* **Required action**
Reproduce each line below without any alteration.

=== Begin Enclosure ===

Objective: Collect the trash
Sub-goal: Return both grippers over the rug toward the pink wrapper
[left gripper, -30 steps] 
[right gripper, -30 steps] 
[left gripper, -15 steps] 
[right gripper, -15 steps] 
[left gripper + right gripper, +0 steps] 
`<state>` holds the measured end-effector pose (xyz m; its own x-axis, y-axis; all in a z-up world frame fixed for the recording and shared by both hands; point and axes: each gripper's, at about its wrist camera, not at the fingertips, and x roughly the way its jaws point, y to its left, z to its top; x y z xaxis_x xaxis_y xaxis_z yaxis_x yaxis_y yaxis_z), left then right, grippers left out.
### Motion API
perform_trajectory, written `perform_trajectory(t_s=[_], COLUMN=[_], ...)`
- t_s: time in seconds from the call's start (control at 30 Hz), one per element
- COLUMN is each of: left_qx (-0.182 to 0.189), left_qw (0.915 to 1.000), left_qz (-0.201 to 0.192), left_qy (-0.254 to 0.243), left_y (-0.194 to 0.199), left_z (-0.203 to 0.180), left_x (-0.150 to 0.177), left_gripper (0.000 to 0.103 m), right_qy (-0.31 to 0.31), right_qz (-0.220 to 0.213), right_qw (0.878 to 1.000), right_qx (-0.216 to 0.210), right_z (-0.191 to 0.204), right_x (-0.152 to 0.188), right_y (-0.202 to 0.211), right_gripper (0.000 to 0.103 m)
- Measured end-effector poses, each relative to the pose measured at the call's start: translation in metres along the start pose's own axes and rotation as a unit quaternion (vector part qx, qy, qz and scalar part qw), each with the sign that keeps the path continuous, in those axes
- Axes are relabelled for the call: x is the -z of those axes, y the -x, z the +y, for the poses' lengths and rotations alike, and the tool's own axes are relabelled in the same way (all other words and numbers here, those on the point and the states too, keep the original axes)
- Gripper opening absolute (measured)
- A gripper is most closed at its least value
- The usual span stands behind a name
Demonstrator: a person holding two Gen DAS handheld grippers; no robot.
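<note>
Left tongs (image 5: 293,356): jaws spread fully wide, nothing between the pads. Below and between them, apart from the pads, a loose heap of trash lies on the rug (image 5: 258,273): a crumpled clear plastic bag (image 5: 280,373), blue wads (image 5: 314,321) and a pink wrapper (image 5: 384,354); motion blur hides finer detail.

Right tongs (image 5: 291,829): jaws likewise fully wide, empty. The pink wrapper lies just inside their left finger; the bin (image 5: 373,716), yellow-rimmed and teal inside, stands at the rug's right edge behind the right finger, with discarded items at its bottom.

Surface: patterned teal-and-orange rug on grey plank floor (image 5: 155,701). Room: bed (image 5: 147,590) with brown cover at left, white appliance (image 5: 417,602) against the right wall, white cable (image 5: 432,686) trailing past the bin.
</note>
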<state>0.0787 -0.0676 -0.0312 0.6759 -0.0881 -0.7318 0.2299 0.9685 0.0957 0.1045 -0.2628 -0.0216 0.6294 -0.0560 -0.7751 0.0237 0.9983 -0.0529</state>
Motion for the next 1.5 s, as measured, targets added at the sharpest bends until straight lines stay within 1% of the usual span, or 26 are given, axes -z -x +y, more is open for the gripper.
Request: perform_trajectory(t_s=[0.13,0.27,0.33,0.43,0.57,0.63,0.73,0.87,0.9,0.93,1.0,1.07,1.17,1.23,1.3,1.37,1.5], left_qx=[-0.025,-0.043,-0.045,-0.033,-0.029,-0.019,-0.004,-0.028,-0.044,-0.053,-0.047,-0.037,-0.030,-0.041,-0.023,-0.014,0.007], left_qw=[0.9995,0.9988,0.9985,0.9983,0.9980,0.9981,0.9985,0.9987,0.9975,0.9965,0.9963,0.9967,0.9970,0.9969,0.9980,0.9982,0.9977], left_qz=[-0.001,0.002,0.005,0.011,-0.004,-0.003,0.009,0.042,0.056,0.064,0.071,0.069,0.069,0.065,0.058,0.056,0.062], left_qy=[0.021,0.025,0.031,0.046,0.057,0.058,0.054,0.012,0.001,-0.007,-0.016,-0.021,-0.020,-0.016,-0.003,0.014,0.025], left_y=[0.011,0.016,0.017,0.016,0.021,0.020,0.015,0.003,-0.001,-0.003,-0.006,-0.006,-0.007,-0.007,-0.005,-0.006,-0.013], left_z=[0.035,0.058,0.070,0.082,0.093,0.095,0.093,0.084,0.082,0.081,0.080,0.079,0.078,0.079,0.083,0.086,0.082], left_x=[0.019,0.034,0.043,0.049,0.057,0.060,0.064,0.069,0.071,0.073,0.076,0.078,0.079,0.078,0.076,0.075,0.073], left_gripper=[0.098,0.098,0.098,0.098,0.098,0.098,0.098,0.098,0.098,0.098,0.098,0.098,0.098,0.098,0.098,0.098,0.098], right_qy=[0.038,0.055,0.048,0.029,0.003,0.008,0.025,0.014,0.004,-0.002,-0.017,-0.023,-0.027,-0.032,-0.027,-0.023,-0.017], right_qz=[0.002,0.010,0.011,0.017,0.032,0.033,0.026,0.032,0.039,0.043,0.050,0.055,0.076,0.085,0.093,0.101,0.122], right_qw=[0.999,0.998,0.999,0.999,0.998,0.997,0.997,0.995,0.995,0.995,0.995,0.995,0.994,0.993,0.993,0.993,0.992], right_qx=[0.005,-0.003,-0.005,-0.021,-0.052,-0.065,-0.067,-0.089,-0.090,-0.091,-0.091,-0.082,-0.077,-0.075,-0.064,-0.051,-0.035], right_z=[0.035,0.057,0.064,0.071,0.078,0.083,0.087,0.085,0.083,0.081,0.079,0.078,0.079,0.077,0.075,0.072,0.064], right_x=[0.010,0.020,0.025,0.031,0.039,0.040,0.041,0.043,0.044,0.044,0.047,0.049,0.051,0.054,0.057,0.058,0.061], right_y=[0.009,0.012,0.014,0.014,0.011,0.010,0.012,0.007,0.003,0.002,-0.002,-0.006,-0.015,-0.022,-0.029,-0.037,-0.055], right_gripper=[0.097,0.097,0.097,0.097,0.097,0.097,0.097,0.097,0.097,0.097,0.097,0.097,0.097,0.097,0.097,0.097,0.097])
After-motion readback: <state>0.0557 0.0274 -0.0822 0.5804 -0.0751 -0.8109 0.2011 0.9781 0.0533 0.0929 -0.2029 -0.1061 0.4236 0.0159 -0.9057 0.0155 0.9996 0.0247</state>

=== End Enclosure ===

* **Exercise result**
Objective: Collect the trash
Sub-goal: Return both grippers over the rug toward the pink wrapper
[left gripper, -30 steps] 
[right gripper, -30 steps] 
[left gripper, -15 steps] 
[right gripper, -15 steps] 
[left gripper + right gripper, +0 steps] 
`<state>` holds the measured end-effector pose (xyz m; its own x-axis, y-axis; all in a z-up world frame fixed for the recording and shared by both hands; point and axes: each gripper's, at about its wrist camera, not at the fingertips, and x roughly the way its jaws point, y to its left, z to its top; x y z xaxis_x xaxis_y xaxis_z yaxis_x yaxis_y yaxis_z), left then right, grippers left out.
### Motion API
perform_trajectory, written `perform_trajectory(t_s=[_], COLUMN=[_], ...)`
- t_s: time in seconds from the call's start (control at 30 Hz), one per element
- COLUMN is each of: left_qx (-0.182 to 0.189), left_qw (0.915 to 1.000), left_qz (-0.201 to 0.192), left_qy (-0.254 to 0.243), left_y (-0.194 to 0.199), left_z (-0.203 to 0.180), left_x (-0.150 to 0.177), left_gripper (0.000 to 0.103 m), right_qy (-0.31 to 0.31), right_qz (-0.220 to 0.213), right_qw (0.878 to 1.000), right_qx (-0.216 to 0.210), right_z (-0.191 to 0.204), right_x (-0.152 to 0.188), right_y (-0.202 to 0.211), right_gripper (0.000 to 0.103 m)
- Measured end-effector poses, each relative to the pose measured at the call's start: translation in metres along the start pose's own axes and rotation as a unit quaternion (vector part qx, qy, qz and scalar part qw), each with the sign that keeps the path continuous, in those axes
- Axes are relabelled for the call: x is the -z of those axes, y the -x, z the +y, for the poses' lengths and rotations alike, and the tool's own axes are relabelled in the same way (all other words and numbers here, those on the point and the states too, keep the original axes)
- Gripper opening absolute (measured)
- A gripper is most closed at its least value
- The usual span stands behind a name
Demonstrator: a person holding two Gen DAS handheld grippers; no robot.
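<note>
Left tongs (image 5: 293,356): jaws spread fully wide, nothing between the pads. Below and between them, apart from the pads, a loose heap of trash lies on the rug (image 5: 258,273): a crumpled clear plastic bag (image 5: 280,373), blue wads (image 5: 314,321) and a pink wrapper (image 5: 384,354); motion blur hides finer detail.

Right tongs (image 5: 291,829): jaws likewise fully wide, empty. The pink wrapper lies just inside their left finger; the bin (image 5: 373,716), yellow-rimmed and teal inside, stands at the rug's right edge behind the right finger, with discarded items at its bottom.

Surface: patterned teal-and-orange rug on grey plank floor (image 5: 155,701). Room: bed (image 5: 147,590) with brown cover at left, white appliance (image 5: 417,602) against the right wall, white cable (image 5: 432,686) trailing past the bin.
</note>
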<state>0.0787 -0.0676 -0.0312 0.6759 -0.0881 -0.7318 0.2299 0.9685 0.0957 0.1045 -0.2628 -0.0216 0.6294 -0.0560 -0.7751 0.0237 0.9983 -0.0529</state>
Motion for the next 1.5 s, as measured, targets added at the sharpest bends until straight lines stay within 1% of the usual span, or 26 are given, axes -z -x +y, more is open for the gripper.
Request: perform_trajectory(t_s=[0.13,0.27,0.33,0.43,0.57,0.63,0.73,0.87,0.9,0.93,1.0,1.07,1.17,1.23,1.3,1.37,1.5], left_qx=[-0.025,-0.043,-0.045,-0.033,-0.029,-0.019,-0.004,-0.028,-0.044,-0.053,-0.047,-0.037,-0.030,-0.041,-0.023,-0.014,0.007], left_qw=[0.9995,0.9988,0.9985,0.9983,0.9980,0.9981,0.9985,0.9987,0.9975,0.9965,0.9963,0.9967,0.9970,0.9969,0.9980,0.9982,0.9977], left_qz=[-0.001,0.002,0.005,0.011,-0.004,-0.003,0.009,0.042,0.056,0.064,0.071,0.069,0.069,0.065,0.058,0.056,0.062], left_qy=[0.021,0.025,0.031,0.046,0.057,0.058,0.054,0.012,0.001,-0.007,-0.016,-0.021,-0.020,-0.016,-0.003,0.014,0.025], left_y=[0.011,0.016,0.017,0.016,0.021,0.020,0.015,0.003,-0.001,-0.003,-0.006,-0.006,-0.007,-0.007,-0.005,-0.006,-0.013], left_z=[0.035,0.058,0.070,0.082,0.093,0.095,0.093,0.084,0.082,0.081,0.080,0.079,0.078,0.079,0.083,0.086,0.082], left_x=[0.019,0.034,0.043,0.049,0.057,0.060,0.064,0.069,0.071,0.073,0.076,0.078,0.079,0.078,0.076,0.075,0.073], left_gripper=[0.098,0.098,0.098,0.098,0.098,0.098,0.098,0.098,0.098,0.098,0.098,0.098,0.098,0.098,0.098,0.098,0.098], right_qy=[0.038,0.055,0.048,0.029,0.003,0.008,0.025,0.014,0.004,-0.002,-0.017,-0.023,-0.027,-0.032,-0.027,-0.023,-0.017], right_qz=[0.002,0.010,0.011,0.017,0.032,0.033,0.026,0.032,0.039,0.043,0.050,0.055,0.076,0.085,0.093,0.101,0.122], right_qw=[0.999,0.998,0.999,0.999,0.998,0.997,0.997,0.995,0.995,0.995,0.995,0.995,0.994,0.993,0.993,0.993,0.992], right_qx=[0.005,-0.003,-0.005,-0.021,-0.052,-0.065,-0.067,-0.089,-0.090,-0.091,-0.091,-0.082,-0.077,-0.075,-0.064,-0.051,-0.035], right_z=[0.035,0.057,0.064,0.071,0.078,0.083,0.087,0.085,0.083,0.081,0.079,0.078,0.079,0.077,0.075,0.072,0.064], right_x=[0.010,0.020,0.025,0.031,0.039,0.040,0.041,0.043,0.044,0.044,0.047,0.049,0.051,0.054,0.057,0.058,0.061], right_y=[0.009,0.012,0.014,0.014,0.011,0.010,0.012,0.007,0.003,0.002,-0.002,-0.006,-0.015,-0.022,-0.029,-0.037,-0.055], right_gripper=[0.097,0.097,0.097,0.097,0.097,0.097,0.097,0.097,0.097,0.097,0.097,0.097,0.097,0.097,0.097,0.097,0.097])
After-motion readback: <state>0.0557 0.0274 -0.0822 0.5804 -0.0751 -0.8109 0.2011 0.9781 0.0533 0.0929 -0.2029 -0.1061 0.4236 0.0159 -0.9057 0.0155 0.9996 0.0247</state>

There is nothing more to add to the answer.